→ Problem to work on: Below are some records. Retype exactly the lines from the one containing "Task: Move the" through the one containing "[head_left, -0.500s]", both included, skipping every picture.

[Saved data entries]
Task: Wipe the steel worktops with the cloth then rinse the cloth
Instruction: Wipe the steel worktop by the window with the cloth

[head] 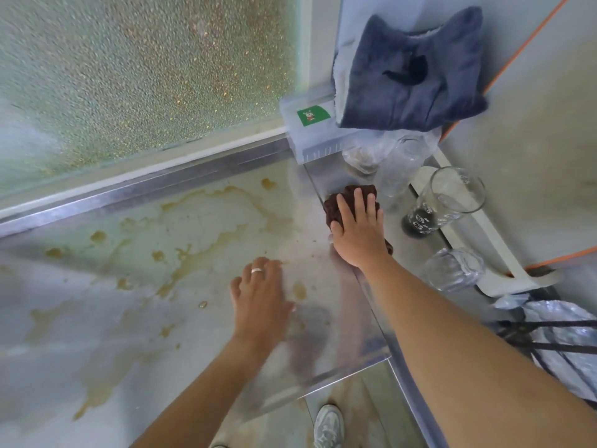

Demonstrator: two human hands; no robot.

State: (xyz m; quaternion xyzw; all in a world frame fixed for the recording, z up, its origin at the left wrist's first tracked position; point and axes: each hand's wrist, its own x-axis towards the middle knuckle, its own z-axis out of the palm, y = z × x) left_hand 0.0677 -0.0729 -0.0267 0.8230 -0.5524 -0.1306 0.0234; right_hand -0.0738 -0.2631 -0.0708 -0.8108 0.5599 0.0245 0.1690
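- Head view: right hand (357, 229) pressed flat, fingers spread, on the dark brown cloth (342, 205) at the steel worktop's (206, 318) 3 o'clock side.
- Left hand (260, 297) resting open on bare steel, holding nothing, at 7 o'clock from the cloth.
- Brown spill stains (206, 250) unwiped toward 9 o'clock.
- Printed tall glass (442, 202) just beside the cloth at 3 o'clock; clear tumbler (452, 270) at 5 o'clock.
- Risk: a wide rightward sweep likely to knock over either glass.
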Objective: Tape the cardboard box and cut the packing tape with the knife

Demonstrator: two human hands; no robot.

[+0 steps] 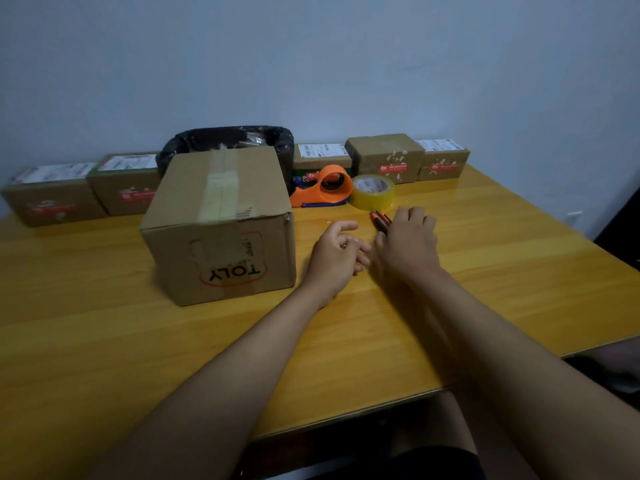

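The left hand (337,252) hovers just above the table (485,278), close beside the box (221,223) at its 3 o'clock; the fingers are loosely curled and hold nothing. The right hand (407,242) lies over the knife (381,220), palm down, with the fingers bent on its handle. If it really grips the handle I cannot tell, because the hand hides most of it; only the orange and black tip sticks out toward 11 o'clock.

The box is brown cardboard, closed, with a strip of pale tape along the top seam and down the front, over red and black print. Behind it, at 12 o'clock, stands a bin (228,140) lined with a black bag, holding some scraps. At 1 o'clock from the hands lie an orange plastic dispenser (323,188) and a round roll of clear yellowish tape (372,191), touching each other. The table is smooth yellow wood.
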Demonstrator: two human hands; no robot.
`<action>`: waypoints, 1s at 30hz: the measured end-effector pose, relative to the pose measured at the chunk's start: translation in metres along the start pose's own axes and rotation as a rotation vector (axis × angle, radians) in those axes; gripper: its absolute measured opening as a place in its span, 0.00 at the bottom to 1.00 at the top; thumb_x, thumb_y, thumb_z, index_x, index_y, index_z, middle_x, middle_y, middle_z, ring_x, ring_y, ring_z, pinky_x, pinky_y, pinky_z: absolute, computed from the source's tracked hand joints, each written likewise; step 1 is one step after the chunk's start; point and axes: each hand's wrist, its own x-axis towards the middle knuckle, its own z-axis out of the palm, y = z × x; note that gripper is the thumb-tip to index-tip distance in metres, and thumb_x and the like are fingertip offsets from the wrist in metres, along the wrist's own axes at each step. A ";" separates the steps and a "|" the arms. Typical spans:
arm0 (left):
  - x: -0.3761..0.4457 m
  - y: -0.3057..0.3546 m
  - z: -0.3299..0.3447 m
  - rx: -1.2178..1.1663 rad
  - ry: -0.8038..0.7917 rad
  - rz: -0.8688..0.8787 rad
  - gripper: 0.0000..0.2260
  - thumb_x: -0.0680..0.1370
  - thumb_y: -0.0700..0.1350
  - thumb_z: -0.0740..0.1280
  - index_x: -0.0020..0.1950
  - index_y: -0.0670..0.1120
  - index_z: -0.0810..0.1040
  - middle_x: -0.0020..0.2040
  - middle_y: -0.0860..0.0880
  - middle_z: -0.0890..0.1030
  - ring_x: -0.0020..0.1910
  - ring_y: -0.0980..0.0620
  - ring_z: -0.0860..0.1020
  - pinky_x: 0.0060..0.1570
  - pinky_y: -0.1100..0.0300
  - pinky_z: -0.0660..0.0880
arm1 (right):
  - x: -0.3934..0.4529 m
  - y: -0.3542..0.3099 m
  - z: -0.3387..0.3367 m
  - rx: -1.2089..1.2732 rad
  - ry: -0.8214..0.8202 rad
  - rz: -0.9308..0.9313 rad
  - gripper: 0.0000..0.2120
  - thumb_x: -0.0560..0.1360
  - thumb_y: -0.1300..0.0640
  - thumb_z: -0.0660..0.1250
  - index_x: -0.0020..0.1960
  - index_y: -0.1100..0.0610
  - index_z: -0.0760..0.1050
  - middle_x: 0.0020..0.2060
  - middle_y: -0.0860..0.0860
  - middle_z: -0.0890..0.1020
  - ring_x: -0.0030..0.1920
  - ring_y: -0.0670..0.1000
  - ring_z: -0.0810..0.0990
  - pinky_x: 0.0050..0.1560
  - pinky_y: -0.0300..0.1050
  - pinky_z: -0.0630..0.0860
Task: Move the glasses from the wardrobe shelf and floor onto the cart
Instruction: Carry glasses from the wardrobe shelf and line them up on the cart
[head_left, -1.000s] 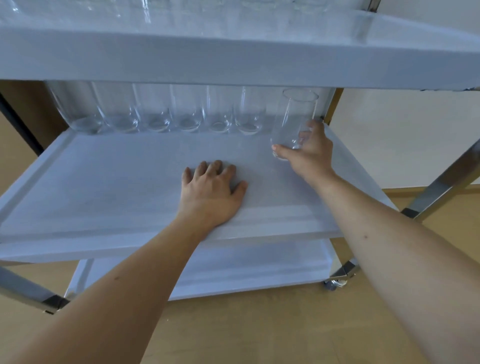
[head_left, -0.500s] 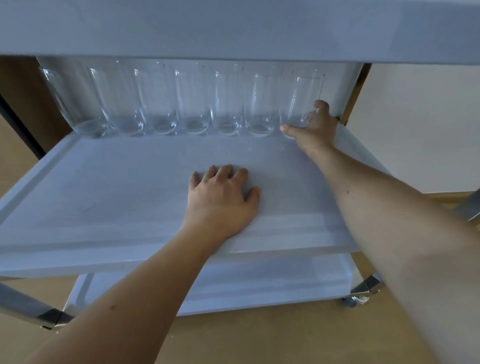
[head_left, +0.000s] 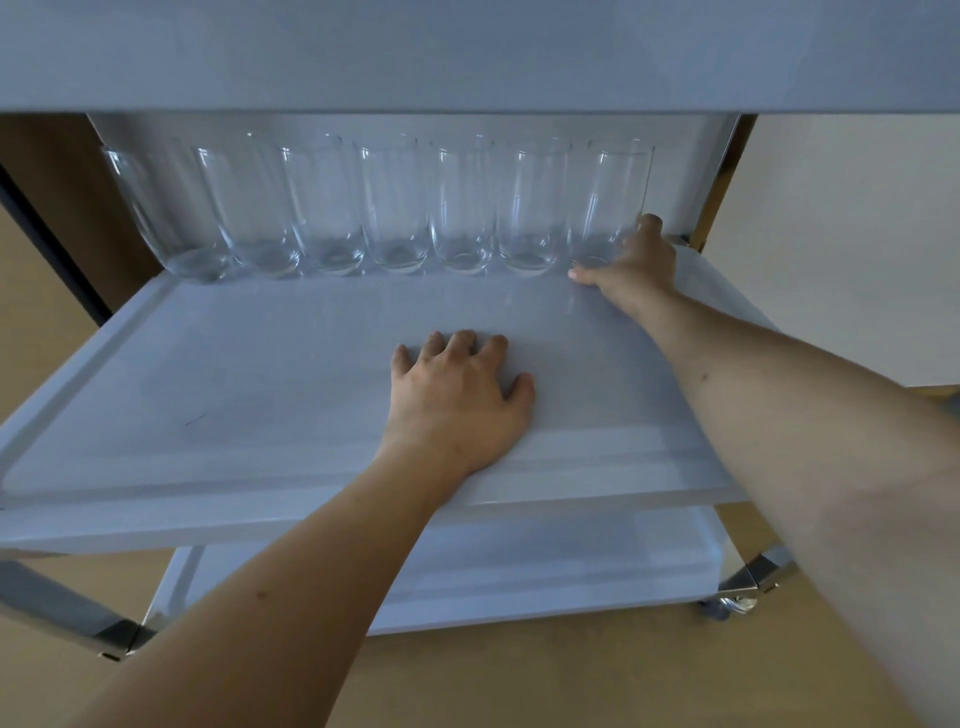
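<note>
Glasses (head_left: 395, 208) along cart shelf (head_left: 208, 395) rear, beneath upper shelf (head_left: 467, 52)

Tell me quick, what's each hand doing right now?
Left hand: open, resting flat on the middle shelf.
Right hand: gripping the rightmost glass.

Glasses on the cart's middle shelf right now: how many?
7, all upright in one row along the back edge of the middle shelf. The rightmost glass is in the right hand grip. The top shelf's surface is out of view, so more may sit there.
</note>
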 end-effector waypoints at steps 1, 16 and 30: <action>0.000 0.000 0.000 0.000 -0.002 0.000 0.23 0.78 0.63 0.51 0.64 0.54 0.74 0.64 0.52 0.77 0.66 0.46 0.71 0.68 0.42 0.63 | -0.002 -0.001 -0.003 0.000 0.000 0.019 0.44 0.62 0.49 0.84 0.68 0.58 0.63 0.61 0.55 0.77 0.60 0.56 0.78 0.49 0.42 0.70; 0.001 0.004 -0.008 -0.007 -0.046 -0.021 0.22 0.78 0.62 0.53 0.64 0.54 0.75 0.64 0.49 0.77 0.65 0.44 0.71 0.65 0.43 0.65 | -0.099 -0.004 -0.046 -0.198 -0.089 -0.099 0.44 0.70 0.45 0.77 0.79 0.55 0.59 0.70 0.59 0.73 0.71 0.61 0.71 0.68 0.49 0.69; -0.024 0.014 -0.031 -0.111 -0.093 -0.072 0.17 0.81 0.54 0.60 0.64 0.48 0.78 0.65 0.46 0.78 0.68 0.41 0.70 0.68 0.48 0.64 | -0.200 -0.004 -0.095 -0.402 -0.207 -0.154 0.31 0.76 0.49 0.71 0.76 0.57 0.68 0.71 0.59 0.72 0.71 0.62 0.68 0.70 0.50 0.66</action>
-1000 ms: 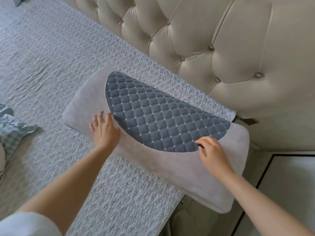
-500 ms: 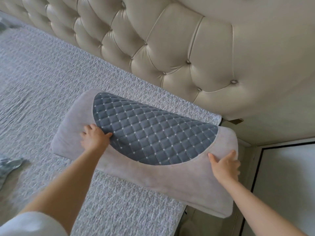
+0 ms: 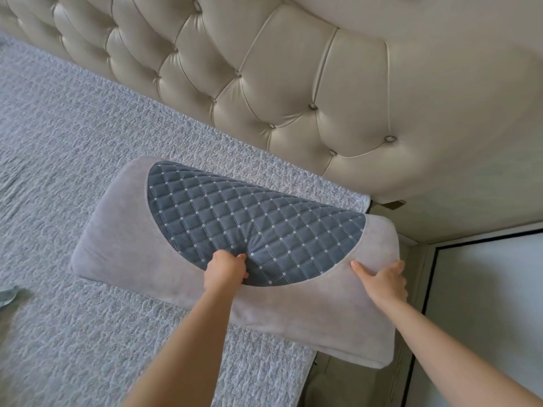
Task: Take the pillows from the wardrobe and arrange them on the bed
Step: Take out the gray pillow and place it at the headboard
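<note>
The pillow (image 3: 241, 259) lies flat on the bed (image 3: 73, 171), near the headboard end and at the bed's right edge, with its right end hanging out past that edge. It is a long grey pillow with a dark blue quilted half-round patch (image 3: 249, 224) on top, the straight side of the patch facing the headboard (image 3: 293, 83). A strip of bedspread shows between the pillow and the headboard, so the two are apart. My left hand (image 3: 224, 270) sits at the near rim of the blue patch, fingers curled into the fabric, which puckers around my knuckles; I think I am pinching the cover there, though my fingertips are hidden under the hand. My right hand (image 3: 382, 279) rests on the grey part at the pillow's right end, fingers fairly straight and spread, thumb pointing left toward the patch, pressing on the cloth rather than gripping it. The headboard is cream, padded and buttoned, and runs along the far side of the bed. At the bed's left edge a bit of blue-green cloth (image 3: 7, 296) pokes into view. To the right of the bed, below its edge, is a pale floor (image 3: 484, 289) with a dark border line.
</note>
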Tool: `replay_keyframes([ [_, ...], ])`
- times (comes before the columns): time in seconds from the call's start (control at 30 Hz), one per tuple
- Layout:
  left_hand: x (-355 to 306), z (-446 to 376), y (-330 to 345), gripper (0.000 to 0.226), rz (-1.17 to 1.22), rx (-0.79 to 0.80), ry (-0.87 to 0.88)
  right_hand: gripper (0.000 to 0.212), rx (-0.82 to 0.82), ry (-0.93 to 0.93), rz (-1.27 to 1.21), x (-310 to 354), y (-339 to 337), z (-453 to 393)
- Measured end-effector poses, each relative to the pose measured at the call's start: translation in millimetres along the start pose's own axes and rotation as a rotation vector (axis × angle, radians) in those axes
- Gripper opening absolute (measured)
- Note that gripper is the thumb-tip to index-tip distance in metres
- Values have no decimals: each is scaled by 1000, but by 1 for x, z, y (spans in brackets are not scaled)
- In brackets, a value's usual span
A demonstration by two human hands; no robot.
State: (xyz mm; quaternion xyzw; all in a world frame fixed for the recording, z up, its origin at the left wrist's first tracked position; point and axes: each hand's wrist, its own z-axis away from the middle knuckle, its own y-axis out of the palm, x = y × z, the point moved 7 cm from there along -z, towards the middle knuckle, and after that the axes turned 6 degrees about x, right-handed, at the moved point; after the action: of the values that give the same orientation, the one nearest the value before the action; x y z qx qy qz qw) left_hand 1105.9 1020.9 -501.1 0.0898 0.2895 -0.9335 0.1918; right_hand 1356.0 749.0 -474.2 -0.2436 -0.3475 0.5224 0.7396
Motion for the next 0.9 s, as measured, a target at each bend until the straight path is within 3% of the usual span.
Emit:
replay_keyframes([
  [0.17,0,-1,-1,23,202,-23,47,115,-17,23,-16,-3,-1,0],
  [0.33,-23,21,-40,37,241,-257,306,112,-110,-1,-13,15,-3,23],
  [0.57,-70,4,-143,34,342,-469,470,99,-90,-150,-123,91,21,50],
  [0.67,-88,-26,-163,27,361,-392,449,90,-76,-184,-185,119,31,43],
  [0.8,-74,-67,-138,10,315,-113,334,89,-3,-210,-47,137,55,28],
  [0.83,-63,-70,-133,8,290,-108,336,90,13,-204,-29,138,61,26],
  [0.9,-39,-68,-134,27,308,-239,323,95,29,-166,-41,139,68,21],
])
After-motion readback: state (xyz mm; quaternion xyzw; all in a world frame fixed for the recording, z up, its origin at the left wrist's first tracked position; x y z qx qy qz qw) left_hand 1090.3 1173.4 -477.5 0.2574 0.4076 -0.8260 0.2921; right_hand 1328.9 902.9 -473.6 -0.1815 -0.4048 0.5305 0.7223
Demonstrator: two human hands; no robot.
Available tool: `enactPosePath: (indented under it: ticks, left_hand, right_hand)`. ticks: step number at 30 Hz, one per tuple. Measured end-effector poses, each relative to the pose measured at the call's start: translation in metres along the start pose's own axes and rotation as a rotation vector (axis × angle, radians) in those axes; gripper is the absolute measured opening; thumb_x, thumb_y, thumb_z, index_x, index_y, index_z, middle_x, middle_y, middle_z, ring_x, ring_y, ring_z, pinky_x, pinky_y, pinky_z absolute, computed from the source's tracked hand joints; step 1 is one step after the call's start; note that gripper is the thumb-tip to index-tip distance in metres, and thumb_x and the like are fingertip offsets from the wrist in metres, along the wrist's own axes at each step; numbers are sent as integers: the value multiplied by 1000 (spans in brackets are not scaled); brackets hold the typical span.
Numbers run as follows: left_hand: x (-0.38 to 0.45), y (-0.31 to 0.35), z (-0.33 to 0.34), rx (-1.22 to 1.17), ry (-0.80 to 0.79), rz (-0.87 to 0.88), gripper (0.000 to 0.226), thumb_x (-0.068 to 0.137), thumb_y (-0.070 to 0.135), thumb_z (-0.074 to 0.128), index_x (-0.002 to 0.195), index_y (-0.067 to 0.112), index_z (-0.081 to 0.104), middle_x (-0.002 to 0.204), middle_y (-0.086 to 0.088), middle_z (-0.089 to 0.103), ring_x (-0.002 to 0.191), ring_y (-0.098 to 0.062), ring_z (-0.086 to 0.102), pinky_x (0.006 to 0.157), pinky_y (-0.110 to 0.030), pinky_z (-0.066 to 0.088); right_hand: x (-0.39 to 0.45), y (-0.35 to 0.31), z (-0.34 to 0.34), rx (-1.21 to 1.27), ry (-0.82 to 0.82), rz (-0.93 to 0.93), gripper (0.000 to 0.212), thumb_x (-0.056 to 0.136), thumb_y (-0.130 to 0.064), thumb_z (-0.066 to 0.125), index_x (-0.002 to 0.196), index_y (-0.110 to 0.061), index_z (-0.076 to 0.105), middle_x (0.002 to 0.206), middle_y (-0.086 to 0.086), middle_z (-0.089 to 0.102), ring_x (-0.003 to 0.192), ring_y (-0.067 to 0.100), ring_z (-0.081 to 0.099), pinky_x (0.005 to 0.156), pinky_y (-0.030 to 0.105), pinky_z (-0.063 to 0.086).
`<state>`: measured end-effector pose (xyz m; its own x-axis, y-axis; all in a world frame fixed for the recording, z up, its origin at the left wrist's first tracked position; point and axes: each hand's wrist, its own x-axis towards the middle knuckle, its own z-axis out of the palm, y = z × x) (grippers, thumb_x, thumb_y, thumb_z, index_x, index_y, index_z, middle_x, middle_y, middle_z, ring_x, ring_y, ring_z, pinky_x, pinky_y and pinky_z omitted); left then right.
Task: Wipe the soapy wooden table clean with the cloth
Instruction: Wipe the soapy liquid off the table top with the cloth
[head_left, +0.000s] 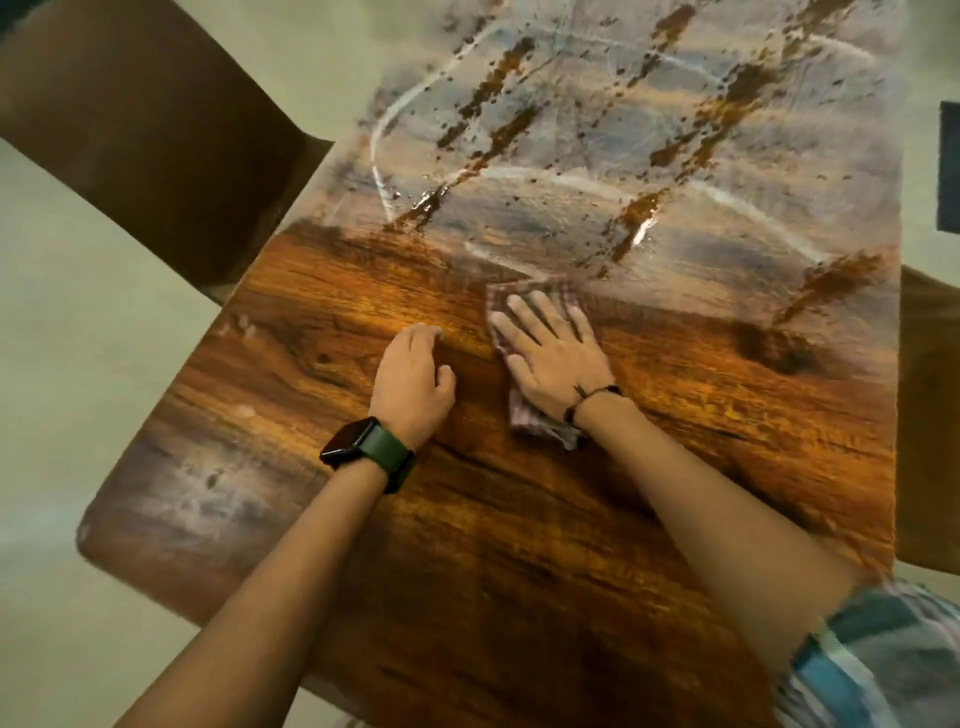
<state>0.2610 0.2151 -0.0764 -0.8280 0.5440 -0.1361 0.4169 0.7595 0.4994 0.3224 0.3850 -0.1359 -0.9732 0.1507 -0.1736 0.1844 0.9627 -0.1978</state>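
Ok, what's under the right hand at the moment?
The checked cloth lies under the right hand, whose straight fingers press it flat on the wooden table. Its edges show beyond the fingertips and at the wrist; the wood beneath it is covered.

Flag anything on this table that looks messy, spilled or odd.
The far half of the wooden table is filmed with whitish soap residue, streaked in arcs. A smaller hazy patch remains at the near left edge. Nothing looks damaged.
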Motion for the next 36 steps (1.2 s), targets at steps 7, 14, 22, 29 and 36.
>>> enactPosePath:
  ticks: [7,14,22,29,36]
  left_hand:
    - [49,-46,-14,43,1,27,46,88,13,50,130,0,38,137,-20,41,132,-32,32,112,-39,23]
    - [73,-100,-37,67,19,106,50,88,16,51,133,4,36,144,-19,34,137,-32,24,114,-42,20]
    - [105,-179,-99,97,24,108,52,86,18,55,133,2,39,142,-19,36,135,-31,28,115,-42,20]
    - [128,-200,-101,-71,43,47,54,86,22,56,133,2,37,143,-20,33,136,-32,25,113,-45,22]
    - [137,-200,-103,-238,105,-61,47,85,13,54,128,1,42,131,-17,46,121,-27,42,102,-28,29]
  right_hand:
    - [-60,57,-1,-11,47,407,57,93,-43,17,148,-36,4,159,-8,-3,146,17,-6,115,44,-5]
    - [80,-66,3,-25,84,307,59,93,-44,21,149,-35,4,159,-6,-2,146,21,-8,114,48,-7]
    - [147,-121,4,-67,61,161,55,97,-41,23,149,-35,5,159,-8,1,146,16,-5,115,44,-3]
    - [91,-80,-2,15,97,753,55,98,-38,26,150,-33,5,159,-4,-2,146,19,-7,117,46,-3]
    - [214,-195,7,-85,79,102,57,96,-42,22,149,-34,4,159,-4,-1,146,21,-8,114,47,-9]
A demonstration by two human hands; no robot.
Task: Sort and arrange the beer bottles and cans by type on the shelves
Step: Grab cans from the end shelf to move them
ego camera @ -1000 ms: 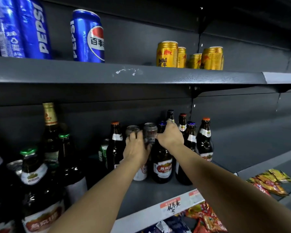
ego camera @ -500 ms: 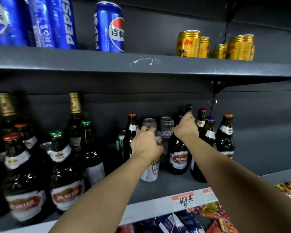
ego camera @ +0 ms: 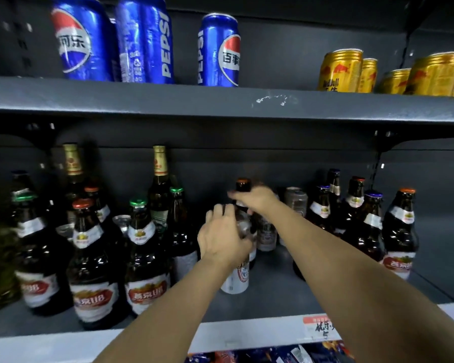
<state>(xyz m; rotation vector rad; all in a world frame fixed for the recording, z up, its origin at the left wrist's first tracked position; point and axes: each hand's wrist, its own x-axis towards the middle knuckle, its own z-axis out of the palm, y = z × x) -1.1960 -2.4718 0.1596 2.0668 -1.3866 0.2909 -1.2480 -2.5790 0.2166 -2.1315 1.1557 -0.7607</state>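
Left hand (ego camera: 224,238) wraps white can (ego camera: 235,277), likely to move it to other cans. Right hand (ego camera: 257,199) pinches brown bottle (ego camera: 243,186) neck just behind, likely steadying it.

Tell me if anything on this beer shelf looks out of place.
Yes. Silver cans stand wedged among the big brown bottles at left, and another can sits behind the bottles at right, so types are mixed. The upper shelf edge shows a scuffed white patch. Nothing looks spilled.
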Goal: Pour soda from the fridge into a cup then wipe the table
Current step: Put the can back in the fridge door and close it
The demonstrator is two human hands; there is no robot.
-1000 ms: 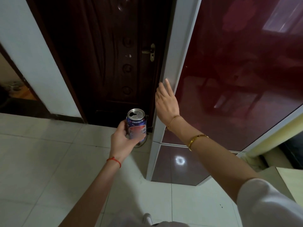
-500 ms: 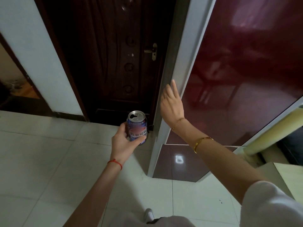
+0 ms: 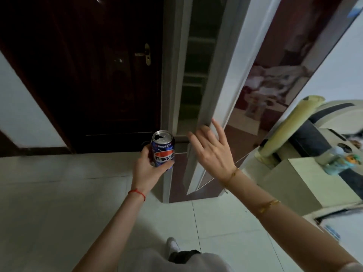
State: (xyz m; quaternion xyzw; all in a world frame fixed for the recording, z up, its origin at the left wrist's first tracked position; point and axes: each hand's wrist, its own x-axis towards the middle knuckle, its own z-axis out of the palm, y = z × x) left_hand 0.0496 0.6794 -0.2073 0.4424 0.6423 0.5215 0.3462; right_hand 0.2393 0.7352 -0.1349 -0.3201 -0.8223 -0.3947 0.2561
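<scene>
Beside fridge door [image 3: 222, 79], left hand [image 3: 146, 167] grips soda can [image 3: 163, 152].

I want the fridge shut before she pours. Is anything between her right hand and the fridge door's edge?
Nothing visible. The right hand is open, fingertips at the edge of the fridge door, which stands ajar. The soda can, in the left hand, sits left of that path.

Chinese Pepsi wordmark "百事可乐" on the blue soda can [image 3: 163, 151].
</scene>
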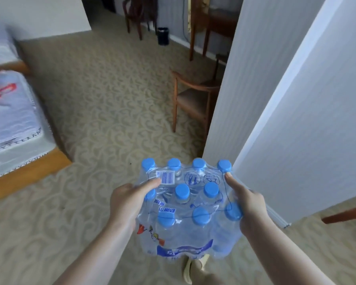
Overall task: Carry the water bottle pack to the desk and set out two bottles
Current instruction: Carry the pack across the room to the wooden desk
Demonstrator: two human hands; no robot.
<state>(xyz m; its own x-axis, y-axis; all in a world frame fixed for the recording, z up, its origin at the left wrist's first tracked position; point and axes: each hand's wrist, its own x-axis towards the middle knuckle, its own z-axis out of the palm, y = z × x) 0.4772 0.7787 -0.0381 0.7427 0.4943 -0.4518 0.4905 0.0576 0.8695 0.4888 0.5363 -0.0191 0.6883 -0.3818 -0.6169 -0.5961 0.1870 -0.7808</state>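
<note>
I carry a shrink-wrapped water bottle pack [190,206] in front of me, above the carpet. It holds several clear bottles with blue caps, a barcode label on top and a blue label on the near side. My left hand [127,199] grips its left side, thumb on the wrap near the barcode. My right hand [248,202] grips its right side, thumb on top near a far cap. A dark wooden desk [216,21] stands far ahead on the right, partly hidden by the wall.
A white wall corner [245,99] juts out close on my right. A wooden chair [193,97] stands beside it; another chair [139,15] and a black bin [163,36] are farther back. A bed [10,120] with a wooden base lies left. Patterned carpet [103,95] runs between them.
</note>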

→ Exercise answer:
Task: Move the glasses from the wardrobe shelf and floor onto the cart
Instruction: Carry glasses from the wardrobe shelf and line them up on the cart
[head_left, -1.000s] 
[head_left, -0.500s] 

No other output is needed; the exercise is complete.